Description of the task: I would like each line of the data that holds the word "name" copied out.

Supplied material:
- - - -
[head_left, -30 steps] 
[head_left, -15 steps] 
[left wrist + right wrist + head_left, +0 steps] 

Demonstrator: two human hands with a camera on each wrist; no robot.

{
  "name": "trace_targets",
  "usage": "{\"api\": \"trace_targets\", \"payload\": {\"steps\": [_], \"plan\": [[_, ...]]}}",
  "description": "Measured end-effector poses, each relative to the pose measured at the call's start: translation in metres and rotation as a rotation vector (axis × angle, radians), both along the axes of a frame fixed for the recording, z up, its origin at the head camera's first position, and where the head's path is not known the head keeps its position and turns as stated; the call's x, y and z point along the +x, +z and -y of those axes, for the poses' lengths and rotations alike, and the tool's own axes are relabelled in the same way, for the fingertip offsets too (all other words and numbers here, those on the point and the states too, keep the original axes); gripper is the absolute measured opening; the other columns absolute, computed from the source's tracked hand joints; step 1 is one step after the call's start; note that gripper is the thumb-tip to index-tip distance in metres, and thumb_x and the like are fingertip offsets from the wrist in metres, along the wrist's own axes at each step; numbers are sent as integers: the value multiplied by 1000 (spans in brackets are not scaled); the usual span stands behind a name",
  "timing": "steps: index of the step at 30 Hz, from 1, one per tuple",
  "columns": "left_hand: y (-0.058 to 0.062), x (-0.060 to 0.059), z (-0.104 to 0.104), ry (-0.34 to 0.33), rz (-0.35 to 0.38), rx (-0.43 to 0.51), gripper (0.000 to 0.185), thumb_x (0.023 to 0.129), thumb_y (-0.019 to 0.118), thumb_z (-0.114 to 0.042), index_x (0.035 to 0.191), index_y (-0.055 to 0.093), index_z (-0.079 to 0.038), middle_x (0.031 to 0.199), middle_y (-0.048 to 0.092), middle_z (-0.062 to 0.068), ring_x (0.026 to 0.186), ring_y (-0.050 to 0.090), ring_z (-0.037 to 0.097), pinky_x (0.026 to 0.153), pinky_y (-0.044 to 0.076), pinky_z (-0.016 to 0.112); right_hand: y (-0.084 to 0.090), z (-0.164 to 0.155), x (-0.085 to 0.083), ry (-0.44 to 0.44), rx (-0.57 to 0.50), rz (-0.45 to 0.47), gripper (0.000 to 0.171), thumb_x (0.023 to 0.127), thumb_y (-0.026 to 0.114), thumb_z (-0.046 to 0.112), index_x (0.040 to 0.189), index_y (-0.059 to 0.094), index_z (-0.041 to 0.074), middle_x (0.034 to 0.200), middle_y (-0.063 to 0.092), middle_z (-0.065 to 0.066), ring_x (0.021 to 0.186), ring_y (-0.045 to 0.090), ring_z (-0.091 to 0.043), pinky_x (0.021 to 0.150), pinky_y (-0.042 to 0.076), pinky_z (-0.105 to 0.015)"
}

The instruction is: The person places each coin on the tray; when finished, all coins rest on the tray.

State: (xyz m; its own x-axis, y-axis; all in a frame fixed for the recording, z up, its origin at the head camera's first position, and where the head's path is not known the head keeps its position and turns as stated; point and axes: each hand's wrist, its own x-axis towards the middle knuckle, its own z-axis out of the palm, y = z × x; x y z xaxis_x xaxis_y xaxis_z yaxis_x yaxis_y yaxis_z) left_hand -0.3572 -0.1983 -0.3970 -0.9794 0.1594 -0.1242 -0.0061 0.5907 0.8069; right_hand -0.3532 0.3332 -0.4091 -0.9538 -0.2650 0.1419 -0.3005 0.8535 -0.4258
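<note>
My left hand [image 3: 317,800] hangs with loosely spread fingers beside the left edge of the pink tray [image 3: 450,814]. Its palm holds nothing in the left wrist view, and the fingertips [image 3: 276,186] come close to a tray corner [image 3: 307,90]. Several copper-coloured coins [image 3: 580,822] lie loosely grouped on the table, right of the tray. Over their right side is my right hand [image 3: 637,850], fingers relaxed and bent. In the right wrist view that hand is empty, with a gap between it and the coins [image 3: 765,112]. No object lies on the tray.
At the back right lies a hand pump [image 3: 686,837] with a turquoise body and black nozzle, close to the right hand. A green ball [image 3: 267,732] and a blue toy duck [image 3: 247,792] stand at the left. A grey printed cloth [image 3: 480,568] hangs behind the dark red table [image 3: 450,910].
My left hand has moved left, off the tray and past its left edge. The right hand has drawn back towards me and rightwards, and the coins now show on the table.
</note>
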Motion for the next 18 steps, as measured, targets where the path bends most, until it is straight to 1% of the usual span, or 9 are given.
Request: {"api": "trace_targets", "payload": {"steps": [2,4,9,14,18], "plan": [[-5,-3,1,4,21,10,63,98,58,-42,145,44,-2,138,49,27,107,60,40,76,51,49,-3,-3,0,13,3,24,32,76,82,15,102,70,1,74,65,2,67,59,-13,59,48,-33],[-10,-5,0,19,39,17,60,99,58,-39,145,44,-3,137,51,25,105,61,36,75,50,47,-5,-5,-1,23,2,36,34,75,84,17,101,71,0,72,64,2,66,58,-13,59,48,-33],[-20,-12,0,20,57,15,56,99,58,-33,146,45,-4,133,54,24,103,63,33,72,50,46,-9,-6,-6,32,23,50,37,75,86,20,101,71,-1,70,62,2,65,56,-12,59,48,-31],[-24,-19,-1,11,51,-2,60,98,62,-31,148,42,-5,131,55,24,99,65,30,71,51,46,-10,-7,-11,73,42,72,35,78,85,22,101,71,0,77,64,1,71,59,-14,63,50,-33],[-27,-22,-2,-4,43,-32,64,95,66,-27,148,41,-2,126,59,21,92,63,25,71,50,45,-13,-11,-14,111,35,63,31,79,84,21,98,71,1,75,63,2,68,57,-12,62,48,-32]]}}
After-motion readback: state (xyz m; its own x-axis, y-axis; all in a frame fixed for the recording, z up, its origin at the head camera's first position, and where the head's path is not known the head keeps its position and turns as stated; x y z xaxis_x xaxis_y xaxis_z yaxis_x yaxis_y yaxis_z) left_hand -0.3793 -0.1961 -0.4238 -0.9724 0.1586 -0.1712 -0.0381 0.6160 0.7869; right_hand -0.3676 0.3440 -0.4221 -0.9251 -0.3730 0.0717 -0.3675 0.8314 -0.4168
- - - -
Your solution:
  "name": "trace_targets",
  "description": "Measured end-effector poses, each relative to the pose measured at the call's start: translation in metres and rotation as a rotation vector (axis × angle, radians), both along the axes of a frame fixed for the recording, z up, its origin at the head camera's first position, and where the head's path is not known the head keeps its position and turns as stated; the call's x, y and z point along the +x, +z and -y of those axes, for the poses' lengths and rotations alike, and the tool's own axes are relabelled in the same way, for the fingertip offsets too (all other words and numbers here, those on the point and the states too, keep the original axes); gripper is the absolute measured opening; the other columns absolute, computed from the source's tracked hand joints; step 1 is one step after the call's start; note that gripper is the thumb-tip to index-tip distance in metres, and thumb_x and the like are fingertip offsets from the wrist in metres, along the wrist's own axes at each step; numbers are sent as integers: the value multiplied by 1000 (spans in brackets are not scaled); the usual span stands behind a name",

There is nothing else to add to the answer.